## What you have to do
Every line from the one with "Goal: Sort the" up to and including the one with "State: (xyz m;" is to be output exactly as it appears below; pictures are not.

[Records drawn from a dataset]
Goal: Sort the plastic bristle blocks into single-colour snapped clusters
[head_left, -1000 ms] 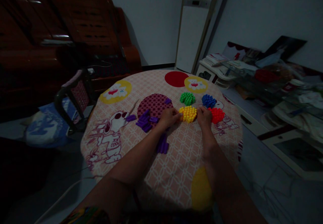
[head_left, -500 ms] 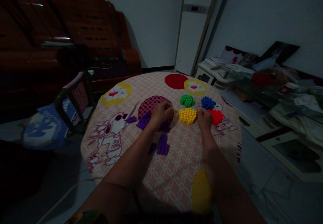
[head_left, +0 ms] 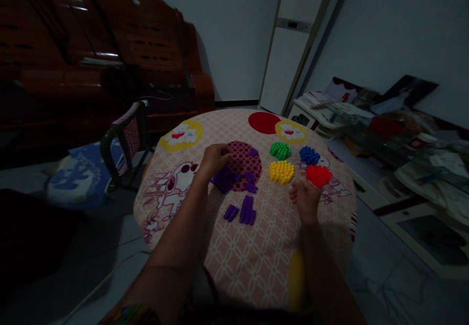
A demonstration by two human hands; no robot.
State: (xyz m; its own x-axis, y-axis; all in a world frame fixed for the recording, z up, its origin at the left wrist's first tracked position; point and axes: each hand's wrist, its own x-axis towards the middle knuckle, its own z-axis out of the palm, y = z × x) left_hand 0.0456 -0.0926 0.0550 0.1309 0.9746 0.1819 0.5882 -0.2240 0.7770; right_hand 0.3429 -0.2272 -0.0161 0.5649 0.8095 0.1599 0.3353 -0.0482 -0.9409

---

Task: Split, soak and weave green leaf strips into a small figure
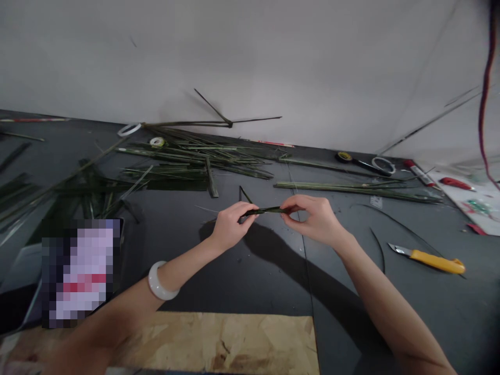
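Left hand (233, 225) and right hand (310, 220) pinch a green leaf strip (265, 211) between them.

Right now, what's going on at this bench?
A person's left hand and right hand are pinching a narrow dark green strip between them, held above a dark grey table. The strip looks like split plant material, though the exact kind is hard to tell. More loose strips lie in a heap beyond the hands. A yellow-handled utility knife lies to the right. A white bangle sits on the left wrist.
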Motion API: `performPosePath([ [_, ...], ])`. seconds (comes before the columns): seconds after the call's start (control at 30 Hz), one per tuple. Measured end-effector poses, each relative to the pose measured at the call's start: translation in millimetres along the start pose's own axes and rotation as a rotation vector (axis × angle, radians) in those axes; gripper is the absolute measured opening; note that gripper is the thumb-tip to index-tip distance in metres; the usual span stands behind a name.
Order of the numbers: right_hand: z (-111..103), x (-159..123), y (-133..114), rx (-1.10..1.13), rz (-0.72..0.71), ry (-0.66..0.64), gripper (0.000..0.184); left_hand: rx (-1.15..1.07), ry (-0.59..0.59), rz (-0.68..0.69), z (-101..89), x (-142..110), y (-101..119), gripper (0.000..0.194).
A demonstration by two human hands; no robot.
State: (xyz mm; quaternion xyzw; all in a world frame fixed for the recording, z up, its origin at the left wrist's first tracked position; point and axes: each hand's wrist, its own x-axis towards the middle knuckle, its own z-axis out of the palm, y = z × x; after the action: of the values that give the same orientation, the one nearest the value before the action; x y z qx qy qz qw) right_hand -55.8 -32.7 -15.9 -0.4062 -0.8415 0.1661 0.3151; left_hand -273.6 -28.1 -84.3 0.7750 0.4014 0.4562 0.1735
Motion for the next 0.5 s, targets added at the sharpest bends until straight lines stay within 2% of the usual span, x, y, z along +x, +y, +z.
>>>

## Response below
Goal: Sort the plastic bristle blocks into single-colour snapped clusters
[head_left, -1000 ms] 
[head_left, -500 ms] 
[head_left, +0 ms] 
A demonstration by two human hands; no robot.
State: (xyz m; its own x-axis, y-axis; all in a world frame fixed for the recording, z up, its origin at the left wrist's first tracked position; point and axes: each hand's wrist, its own x-axis towards the middle knuckle, its own z-axis out of the palm, y = z × x) left_hand 0.0456 -0.0926 0.0550 0.1309 0.9746 0.1819 0.5882 -0.2240 0.7770; right_hand 0.3429 -0.2272 -0.0161 0.5649 0.8095 0.1599 0.3353 -0.0482 -0.9409

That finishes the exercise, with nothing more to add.